- Opening Delimiter -

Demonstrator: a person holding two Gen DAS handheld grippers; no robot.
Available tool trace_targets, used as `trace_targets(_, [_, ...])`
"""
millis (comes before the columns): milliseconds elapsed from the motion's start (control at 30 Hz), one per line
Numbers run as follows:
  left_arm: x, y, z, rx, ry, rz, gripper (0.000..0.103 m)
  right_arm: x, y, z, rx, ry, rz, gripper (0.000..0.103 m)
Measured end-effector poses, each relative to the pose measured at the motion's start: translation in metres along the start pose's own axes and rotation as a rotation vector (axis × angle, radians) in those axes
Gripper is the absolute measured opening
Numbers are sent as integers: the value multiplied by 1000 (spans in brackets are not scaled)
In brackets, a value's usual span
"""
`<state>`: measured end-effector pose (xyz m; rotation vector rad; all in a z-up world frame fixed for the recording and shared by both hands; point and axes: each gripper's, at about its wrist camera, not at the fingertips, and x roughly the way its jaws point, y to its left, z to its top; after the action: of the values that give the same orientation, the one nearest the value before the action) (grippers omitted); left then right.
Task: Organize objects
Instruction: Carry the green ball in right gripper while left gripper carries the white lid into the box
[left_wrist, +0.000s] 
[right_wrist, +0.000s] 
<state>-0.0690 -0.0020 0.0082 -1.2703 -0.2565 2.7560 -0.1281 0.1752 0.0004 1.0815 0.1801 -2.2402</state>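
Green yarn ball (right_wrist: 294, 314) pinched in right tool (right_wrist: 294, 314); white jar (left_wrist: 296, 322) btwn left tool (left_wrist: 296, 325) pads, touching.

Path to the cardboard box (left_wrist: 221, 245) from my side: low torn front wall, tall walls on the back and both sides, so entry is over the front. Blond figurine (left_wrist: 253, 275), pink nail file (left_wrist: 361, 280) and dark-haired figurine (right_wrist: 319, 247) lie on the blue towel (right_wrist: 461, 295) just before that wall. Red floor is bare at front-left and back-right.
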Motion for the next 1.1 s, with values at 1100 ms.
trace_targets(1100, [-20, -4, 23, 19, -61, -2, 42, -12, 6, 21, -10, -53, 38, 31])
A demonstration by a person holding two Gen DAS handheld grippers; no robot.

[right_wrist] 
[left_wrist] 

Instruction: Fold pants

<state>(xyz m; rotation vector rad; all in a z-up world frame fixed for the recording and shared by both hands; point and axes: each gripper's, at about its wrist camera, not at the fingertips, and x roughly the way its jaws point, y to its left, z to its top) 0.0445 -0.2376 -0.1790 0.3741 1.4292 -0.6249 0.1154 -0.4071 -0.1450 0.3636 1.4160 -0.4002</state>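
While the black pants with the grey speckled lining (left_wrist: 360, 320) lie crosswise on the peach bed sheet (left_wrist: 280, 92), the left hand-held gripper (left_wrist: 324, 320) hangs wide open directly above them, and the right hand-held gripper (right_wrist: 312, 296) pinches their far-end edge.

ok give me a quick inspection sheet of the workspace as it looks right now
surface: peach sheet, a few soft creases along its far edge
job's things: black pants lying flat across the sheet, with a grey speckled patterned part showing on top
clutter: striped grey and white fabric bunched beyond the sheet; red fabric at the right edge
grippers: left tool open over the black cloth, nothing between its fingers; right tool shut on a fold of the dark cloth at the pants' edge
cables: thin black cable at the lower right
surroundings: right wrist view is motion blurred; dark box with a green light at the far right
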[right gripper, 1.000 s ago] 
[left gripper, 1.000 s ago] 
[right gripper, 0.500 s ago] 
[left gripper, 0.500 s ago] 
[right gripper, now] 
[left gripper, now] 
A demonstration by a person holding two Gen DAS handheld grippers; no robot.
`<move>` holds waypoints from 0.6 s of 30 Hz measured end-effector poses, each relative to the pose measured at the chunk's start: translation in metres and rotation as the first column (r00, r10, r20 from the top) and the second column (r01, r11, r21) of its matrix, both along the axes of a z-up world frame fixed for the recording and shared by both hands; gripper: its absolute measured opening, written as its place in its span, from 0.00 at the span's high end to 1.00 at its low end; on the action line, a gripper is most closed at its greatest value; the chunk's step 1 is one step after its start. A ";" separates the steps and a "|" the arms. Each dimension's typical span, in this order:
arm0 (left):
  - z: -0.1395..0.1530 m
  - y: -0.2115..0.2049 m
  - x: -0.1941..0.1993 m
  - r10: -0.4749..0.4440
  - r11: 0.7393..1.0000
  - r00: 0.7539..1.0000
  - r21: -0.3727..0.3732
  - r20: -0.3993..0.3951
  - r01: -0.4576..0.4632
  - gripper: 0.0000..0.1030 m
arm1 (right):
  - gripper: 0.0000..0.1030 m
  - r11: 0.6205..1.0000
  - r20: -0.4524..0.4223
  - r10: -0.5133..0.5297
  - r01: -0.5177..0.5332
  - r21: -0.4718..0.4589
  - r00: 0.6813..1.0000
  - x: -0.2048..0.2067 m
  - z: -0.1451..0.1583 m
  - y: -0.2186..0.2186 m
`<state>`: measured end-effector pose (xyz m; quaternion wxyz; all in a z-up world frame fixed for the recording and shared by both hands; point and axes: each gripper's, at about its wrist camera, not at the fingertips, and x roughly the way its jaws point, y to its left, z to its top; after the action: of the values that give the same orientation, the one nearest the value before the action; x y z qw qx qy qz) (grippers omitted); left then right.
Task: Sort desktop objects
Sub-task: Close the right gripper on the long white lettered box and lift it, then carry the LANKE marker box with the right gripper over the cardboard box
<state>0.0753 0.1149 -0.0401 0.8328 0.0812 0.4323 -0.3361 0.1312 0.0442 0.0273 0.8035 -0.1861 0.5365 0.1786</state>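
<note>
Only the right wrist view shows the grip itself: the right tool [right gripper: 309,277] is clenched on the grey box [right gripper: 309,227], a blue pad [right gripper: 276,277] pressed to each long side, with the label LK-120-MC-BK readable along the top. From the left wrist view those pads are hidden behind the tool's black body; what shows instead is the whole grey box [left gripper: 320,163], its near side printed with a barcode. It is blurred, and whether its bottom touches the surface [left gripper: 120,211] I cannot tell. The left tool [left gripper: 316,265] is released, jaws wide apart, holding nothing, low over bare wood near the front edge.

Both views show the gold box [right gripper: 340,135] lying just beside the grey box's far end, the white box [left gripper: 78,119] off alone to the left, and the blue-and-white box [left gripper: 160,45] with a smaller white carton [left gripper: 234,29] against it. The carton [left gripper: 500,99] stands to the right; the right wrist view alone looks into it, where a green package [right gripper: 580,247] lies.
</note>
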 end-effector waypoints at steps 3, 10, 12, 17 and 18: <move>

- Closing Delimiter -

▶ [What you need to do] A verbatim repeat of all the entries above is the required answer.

▶ [Answer box]
Demonstrator: a person holding two Gen DAS handheld grippers; no robot.
Available tool trace_targets, used as `trace_targets(_, [_, ...])`
"""
millis (comes before the columns): milliseconds elapsed from the motion's start (control at 30 Hz), one per line
Numbers run as follows:
  left_arm: x, y, z, rx, ry, rz, gripper (0.000..0.103 m)
  right_arm: x, y, z, rx, ry, rz, gripper (0.000..0.103 m)
Measured end-effector poses, each relative to the pose measured at the motion's start: translation in metres along the start pose's own axes and rotation as a rotation vector (axis × angle, radians) in those axes
Gripper is the absolute measured opening
Numbers are sent as integers: the value multiplied by 1000 (spans in brackets are not scaled)
In brackets, a value's usual span
"""
`<state>`: measured end-effector pose (xyz m; rotation vector rad; all in a z-up world frame fixed for the recording and shared by both hands; point and axes: each gripper's, at about its wrist camera, not at the fingertips, and x roughly the way its jaws point, y to its left, z to its top; after the action: of the values that give the same orientation, the one nearest the value before the action) (grippers omitted); left then right.
Task: Organize objects
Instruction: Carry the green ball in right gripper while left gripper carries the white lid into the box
[left_wrist, +0.000s] 
[right_wrist, +0.000s] 
<state>-0.0690 -0.0020 0.0082 -1.2703 -0.2565 2.7560 -0.1281 0.1752 0.0004 1.0815 0.1801 -2.2402</state>
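Green yarn ball (right_wrist: 294, 314) pinched in right tool (right_wrist: 294, 314); white jar (left_wrist: 296, 322) btwn left tool (left_wrist: 296, 325) pads, touching.

Path to the cardboard box (left_wrist: 221, 245) from my side: low torn front wall, tall walls on the back and both sides, so entry is over the front. Blond figurine (left_wrist: 253, 275), pink nail file (left_wrist: 361, 280) and dark-haired figurine (right_wrist: 319, 247) lie on the blue towel (right_wrist: 461, 295) just before that wall. Red floor is bare at front-left and back-right.
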Motion for the next 1.1 s, with values at 1100 ms.
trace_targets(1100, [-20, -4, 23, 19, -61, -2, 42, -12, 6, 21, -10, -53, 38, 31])
A demonstration by a person holding two Gen DAS handheld grippers; no robot.

[right_wrist] 
[left_wrist] 

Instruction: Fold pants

<state>(xyz m; rotation vector rad; all in a z-up world frame fixed for the recording and shared by both hands; point and axes: each gripper's, at about its wrist camera, not at the fingertips, and x roughly the way its jaws point, y to its left, z to its top) 0.0445 -0.2376 -0.1790 0.3741 1.4292 -0.6249 0.1154 -0.4071 -0.1450 0.3636 1.4160 -0.4002</state>
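While the black pants with the grey speckled lining (left_wrist: 360, 320) lie crosswise on the peach bed sheet (left_wrist: 280, 92), the left hand-held gripper (left_wrist: 324, 320) hangs wide open directly above them, and the right hand-held gripper (right_wrist: 312, 296) pinches their far-end edge.

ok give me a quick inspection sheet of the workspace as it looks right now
surface: peach sheet, a few soft creases along its far edge
job's things: black pants lying flat across the sheet, with a grey speckled patterned part showing on top
clutter: striped grey and white fabric bunched beyond the sheet; red fabric at the right edge
grippers: left tool open over the black cloth, nothing between its fingers; right tool shut on a fold of the dark cloth at the pants' edge
cables: thin black cable at the lower right
surroundings: right wrist view is motion blurred; dark box with a green light at the far right
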[right gripper, 1.000 s ago] 
[left gripper, 1.000 s ago] 
[right gripper, 0.500 s ago] 
[left gripper, 0.500 s ago] 
[right gripper, now] 
[left gripper, now] 
A demonstration by a person holding two Gen DAS handheld grippers; no robot.
`<move>` holds waypoints from 0.6 s of 30 Hz measured end-effector poses, each relative to the pose measured at the chunk's start: translation in metres and rotation as the first column (r00, r10, r20 from the top) and the second column (r01, r11, r21) of its matrix, both along the axes of a z-up world frame fixed for the recording and shared by both hands; gripper: its absolute measured opening, written as its place in its span, from 0.00 at the span's high end to 1.00 at its low end; on the action line, a gripper is most closed at its greatest value; the chunk's step 1 is one step after its start. A ";" separates the steps and a "|" the arms. Each dimension's typical span, in this order:
arm0 (left):
  - z: -0.1395..0.1530 m
  - y: -0.2115..0.2049 m
  - x: -0.1941..0.1993 m
  - r10: -0.4749..0.4440
  - r11: 0.7393..1.0000
  - r00: 0.7539..1.0000
  - r21: -0.3727..0.3732
  - r20: -0.3993..0.3951
  - r01: -0.4576..0.4632
  - gripper: 0.0000..0.1030 m
arm1 (right):
  - gripper: 0.0000..0.1030 m
  - r11: 0.6205..1.0000
  - r20: -0.4524..0.4223
  - r10: -0.5133..0.5297
  - r01: -0.5177..0.5332
  - r21: -0.4718..0.4589
  - r00: 0.6813..1.0000
  - x: -0.2048..0.2067 m
  - z: -0.1451..0.1583 m
  - y: -0.2186..0.2186 m
`<state>`: measured end-effector pose (xyz m; quaternion wxyz; all in a z-up world frame fixed for the recording and shared by both hands; point and axes: each gripper's, at about its wrist camera, not at the fingertips, and x roughly the way its jaws point, y to its left, z to its top; after the action: of the values that give the same orientation, the one nearest the value before the action; x y z qw qx qy qz) (grippers omitted); left then right.
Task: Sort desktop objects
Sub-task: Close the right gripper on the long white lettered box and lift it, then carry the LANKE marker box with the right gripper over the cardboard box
<state>0.0753 0.1149 -0.0401 0.8328 0.0812 0.4323 -0.3361 0.1312 0.0442 0.0273 0.8035 -0.1861 0.5365 0.1786</state>
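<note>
Only the right wrist view shows the grip itself: the right tool [right gripper: 309,277] is clenched on the grey box [right gripper: 309,227], a blue pad [right gripper: 276,277] pressed to each long side, with the label LK-120-MC-BK readable along the top. From the left wrist view those pads are hidden behind the tool's black body; what shows instead is the whole grey box [left gripper: 320,163], its near side printed with a barcode. It is blurred, and whether its bottom touches the surface [left gripper: 120,211] I cannot tell. The left tool [left gripper: 316,265] is released, jaws wide apart, holding nothing, low over bare wood near the front edge.

Both views show the gold box [right gripper: 340,135] lying just beside the grey box's far end, the white box [left gripper: 78,119] off alone to the left, and the blue-and-white box [left gripper: 160,45] with a smaller white carton [left gripper: 234,29] against it. The carton [left gripper: 500,99] stands to the right; the right wrist view alone looks into it, where a green package [right gripper: 580,247] lies.
</note>
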 end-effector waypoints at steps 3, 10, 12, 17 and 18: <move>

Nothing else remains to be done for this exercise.